Mais c'est oublier, comme le rappelle Greenly, que les électrons utilisés par les data centers proviennent de facto du réseau et donc du pays d'implantation, et non du fournisseur. Faire tourner des services cloud dans des pays où l'électricité est majoritairement produite par des centrales à charbon biaise de facto les indicateurs. La seconde approche dite "location based" tient compte de cette réalité physique. Elle consiste à étudier le facteur d'émission moyen du pays d'implantation.
Selon le site Electricity Maps, qui calcule en temps réel l'intensité carbone de l'électricité consommée par pays (gCO₂eq/kWh), la France dont le mix énergétique est fortement nucléarisé affiche moins de 100 g/kWh. Les pays scandinaves faisant largement appel à l'hydro-électricité avoisinent, eux, les 30 g/kWh. Quant à l'Allemagne qui a principalement recours à des centrales à combustibles fossiles pour produire son électricité, elle approche les 400 g/kWh. Enfin, la Pologne dépasse les 600 g/kWh. Un niveau que l'on retrouve aux Etats-Unis.
Cycle de vie des serveurs
Des chiffres à avoir en tête au moment de choisir la région et la zone de disponibilité d'un nouveau service cloud. "A iso-budget, une entreprise dans le secteur pharmaceutique a divisé par huit son empreinte carbone en rapatriant des instances Oracle d'Allemagne à Marseille", illustre Jérémie Veg.
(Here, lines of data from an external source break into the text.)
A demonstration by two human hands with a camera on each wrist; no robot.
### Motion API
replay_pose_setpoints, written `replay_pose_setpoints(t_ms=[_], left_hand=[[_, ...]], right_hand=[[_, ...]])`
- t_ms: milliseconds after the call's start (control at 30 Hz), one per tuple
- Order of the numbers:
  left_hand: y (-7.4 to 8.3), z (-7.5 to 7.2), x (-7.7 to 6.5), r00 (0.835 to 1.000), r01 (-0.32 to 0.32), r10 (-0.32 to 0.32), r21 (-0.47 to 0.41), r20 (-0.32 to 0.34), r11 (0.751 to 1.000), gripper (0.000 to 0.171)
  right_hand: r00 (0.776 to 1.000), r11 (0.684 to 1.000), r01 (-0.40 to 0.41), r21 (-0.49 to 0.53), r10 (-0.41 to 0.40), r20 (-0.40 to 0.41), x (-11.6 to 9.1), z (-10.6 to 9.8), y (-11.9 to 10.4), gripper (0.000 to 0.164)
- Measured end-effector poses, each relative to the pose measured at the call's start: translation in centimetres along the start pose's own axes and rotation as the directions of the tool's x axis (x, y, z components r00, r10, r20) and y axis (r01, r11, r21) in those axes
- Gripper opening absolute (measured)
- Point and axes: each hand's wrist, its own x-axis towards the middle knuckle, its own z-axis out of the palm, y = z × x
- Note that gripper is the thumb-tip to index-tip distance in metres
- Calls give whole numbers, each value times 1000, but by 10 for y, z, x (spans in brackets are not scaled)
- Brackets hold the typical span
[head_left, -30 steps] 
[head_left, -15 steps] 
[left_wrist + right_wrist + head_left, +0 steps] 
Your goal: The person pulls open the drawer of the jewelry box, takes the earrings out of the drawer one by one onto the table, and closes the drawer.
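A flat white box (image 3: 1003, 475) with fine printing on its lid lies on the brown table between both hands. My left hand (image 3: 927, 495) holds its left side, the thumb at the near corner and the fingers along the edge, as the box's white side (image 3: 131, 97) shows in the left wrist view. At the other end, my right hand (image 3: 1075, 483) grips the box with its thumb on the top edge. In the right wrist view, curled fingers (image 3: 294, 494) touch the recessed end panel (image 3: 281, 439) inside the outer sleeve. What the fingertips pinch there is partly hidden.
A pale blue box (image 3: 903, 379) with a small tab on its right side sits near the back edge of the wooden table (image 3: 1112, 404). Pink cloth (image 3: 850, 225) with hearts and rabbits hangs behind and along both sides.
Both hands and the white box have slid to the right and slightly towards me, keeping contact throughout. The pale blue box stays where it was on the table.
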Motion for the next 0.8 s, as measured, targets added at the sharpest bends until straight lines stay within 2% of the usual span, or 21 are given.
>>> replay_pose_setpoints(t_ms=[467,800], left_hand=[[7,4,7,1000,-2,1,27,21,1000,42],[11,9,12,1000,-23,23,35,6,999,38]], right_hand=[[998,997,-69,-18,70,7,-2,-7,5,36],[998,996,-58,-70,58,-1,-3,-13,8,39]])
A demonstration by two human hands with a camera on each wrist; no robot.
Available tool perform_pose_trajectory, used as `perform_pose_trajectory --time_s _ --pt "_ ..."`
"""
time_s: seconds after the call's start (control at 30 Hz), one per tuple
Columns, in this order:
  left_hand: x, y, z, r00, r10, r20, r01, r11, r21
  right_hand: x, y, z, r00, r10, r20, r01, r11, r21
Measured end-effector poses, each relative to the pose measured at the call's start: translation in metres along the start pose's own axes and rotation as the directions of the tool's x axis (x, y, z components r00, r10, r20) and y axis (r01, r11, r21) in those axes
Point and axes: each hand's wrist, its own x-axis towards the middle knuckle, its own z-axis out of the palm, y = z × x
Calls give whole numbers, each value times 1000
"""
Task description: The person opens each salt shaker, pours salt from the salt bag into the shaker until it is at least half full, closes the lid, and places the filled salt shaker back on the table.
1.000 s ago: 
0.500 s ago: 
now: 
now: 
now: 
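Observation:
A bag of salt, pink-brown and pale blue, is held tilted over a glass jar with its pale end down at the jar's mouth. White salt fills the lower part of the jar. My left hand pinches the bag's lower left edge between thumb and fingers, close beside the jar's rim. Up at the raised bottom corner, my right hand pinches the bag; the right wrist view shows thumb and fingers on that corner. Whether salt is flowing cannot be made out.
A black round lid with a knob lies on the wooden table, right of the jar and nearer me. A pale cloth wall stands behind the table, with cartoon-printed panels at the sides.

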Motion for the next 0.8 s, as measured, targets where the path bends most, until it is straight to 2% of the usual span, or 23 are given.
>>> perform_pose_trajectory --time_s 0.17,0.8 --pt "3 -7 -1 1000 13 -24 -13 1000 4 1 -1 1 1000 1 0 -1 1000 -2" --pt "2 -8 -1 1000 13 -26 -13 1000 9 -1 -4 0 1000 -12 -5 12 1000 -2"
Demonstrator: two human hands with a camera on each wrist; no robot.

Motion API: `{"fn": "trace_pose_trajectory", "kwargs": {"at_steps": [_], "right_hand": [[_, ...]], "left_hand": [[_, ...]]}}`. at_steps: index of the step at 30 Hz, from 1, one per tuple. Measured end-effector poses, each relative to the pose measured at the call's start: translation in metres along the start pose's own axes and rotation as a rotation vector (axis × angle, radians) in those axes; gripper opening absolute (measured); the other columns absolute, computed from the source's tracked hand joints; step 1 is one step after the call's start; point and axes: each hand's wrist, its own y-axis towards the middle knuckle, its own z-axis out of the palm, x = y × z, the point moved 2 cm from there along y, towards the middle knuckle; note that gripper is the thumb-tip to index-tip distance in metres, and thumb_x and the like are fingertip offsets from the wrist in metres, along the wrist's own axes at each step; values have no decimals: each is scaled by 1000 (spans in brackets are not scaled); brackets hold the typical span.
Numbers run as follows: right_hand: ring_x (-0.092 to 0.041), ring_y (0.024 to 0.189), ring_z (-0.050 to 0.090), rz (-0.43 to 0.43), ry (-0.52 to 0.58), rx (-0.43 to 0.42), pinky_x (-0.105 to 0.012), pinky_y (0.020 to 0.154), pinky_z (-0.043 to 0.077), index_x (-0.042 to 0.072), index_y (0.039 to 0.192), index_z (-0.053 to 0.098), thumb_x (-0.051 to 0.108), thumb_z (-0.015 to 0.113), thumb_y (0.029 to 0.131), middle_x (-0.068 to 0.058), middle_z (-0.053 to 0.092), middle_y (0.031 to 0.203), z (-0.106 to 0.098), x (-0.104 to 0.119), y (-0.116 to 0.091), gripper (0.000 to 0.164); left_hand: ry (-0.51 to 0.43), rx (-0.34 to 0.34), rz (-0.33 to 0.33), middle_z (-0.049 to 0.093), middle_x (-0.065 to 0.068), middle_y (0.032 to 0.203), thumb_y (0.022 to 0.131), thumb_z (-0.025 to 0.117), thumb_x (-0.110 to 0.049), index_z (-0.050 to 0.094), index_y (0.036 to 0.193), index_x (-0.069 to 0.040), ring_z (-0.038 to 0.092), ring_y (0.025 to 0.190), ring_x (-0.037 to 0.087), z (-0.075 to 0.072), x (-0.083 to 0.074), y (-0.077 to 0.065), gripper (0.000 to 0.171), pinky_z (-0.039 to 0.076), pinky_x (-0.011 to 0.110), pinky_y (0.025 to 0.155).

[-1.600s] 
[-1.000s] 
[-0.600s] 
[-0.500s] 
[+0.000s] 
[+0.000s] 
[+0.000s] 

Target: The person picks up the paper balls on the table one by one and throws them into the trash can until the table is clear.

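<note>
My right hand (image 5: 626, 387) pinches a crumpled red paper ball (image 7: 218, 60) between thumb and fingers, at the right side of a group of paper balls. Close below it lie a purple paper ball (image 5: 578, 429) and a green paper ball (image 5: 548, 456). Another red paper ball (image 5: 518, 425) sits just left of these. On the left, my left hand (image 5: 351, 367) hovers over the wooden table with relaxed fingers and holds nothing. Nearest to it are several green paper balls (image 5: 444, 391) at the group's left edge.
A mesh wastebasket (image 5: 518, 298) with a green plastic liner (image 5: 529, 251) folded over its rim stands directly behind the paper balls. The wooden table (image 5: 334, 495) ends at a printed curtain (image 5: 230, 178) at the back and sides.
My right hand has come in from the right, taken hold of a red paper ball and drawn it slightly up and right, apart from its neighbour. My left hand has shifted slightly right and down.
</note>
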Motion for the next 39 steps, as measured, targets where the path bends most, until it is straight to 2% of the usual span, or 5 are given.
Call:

L'indicateur géographique n'est toutefois pas le seul. Au-delà de la consommation électrique, Greenly rappelle que 20% de l'empreinte carbone du cloud provient du cycle de vie des serveurs, de leur construction jusqu'à leur fin de vie. Tout l'enjeu consiste à cerner le type de serveur utilisé dans un datacenter donné. Partant de là, on pourra récupérer les données environnementales fournies par les constructeurs correspondants (Dell, HP...) avant de proratiser l'empreinte en minute d'utilisation machine (CPU, RAM). Pour aider les clients dans cette tâche, Sopht fait appel à Boavizta. Un groupe de travail inter-entreprises dédié à la mesure et au pilotage des impacts environnementaux de l'IT qui a bâti une base de données en agrégeant les fiches environnementales des constructeurs.
Instances et heures creuses
En collectant les données de consommation des ressources cloud via les APIs des providers, il est ensuite possible d'établir qu'une minute d'utilisation de tel type d'instance correspond à X kilowattheure (kWh) et X grammes de CO2. Sur la base de ces métriques, les solutions de Greenly et de Sopht émettent différentes préconisations en termes de choix d'instances mais aussi d'usages. Pour faire parler les chiffres, Sopht embarque l'outil de data visualisation de Toucan Toco.
"Les machines virtuelles sont souvent surdimensionnées au regard des besoins réels", constate Jérémie Veg. Une entreprise a tendance à prendre de la marge pour gérer les pics de trafic, mais elle pourrait pour cela recourir à l'autoscaling qui se révèle moins énergivore." L'heure d'utilisation a aussi son importance", rappelle, de son côté, Alexis Normand. "Un provider peut, à partir du taux de charge d'un data center, communiquer sur les heures pleines et les heures creuses. Ce qui permet de privilégier les instances au taux de charge moindre."
Au final, en traçant le cycle de vie d'une application ainsi que ses besoins en termes de ressources machine et réseau, il est théoriquement possible, dans une approche GreenOps, de définir le cloud provider, la région cloud, la configuration serveur et les créneaux horaires d'utilisation les mieux optimisés en matière d'emprunte carbone. Selon Greenly, le potentiel de réduction de l'empreinte peut atteindre presque 70%.